◆ What you should do ◆
Only the lines below, from the one with "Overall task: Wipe" through the one with "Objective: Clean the", are to be written out, exactly.

◆ Data for processing ◆
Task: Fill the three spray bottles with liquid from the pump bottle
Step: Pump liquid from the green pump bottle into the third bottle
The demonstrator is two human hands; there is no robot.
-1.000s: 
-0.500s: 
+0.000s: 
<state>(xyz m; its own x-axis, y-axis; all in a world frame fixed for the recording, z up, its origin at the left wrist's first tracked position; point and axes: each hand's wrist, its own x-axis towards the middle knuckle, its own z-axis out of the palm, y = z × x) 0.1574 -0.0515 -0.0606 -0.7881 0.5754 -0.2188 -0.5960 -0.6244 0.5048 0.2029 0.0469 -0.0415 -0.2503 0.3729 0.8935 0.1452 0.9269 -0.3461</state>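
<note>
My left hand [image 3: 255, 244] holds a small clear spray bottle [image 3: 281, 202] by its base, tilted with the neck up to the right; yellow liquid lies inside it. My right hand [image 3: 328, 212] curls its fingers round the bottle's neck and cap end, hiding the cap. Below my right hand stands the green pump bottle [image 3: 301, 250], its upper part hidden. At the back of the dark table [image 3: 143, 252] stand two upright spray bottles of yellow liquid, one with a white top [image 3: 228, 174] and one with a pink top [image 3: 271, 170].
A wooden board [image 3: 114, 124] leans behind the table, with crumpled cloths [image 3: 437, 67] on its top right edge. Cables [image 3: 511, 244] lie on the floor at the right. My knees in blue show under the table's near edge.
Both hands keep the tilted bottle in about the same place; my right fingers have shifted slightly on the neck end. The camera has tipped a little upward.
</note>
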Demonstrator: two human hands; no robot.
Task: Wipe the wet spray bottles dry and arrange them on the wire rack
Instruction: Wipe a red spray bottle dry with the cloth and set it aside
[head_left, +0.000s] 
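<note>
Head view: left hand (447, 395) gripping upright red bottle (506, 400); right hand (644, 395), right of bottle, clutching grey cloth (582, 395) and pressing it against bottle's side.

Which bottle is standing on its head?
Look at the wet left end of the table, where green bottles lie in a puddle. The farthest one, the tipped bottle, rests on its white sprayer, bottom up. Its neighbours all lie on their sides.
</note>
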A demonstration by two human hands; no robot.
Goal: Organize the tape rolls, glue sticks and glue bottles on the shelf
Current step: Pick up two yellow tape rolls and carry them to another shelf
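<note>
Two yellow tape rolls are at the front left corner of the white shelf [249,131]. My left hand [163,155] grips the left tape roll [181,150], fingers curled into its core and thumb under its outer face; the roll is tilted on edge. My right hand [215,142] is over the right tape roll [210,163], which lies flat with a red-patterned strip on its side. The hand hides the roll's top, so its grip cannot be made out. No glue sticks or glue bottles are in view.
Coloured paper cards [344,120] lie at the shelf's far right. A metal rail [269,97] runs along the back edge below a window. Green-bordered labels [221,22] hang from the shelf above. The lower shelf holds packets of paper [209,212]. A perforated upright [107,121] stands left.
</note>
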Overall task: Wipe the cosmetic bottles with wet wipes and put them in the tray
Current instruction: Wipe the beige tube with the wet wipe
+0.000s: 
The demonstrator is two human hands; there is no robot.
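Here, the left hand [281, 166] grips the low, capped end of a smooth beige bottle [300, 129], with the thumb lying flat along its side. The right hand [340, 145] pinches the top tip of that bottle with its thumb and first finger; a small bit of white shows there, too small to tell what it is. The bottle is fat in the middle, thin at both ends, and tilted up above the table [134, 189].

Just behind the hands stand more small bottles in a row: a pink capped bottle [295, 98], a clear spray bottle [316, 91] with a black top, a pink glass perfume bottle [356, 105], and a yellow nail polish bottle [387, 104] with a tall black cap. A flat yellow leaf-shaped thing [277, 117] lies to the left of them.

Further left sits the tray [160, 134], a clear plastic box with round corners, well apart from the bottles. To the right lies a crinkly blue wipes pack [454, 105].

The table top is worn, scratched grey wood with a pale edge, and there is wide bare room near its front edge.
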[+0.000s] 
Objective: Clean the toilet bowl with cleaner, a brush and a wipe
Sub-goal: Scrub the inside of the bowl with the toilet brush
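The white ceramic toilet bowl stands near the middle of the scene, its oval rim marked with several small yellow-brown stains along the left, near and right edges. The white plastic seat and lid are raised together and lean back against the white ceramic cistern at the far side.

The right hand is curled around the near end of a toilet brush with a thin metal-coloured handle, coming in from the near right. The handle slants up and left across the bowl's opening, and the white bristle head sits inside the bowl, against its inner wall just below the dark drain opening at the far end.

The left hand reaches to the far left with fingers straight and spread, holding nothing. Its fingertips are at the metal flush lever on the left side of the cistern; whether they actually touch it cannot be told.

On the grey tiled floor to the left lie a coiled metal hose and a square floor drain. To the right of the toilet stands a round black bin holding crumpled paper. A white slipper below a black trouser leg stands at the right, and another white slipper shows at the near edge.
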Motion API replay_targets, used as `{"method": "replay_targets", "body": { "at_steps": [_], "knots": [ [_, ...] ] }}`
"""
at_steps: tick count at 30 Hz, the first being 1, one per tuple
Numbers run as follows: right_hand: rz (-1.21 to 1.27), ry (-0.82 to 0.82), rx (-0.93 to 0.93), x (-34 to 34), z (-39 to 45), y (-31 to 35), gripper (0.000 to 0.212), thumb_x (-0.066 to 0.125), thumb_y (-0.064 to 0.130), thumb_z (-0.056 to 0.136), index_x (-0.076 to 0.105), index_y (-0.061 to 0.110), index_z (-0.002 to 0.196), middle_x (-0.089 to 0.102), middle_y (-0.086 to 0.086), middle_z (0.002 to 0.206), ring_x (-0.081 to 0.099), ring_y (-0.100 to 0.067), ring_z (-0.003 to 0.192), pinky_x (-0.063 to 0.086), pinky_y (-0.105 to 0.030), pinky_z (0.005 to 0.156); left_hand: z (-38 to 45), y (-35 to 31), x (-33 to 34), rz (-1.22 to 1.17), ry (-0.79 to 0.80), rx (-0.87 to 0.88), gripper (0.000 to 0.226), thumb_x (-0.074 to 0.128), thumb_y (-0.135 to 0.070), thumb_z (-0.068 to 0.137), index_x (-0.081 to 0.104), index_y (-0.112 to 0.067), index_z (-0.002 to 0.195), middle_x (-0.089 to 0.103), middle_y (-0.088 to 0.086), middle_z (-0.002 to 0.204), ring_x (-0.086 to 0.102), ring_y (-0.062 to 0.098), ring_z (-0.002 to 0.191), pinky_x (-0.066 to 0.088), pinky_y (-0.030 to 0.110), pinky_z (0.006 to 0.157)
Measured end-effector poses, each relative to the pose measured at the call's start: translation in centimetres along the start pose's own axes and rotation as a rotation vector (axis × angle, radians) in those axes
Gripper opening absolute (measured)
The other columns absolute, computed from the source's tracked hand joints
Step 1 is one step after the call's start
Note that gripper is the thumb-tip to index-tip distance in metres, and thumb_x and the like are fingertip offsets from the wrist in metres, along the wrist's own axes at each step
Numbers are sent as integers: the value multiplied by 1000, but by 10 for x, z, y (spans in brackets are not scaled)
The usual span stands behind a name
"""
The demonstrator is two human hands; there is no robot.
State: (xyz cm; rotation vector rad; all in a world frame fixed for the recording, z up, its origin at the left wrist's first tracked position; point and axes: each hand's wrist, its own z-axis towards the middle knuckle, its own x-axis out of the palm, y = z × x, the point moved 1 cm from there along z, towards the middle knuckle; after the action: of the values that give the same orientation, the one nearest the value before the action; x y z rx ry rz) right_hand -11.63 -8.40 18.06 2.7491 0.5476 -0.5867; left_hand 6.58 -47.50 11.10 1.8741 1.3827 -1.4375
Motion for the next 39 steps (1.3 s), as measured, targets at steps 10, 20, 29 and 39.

◆ Exercise solution ◆
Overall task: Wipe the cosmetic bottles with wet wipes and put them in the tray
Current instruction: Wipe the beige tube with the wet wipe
+0.000s: 
The demonstrator is two human hands; there is no robot.
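Here, the left hand [281, 166] grips the low, capped end of a smooth beige bottle [300, 129], with the thumb lying flat along its side. The right hand [340, 145] pinches the top tip of that bottle with its thumb and first finger; a small bit of white shows there, too small to tell what it is. The bottle is fat in the middle, thin at both ends, and tilted up above the table [134, 189].

Just behind the hands stand more small bottles in a row: a pink capped bottle [295, 98], a clear spray bottle [316, 91] with a black top, a pink glass perfume bottle [356, 105], and a yellow nail polish bottle [387, 104] with a tall black cap. A flat yellow leaf-shaped thing [277, 117] lies to the left of them.

Further left sits the tray [160, 134], a clear plastic box with round corners, well apart from the bottles. To the right lies a crinkly blue wipes pack [454, 105].

The table top is worn, scratched grey wood with a pale edge, and there is wide bare room near its front edge.
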[+0.000s] 
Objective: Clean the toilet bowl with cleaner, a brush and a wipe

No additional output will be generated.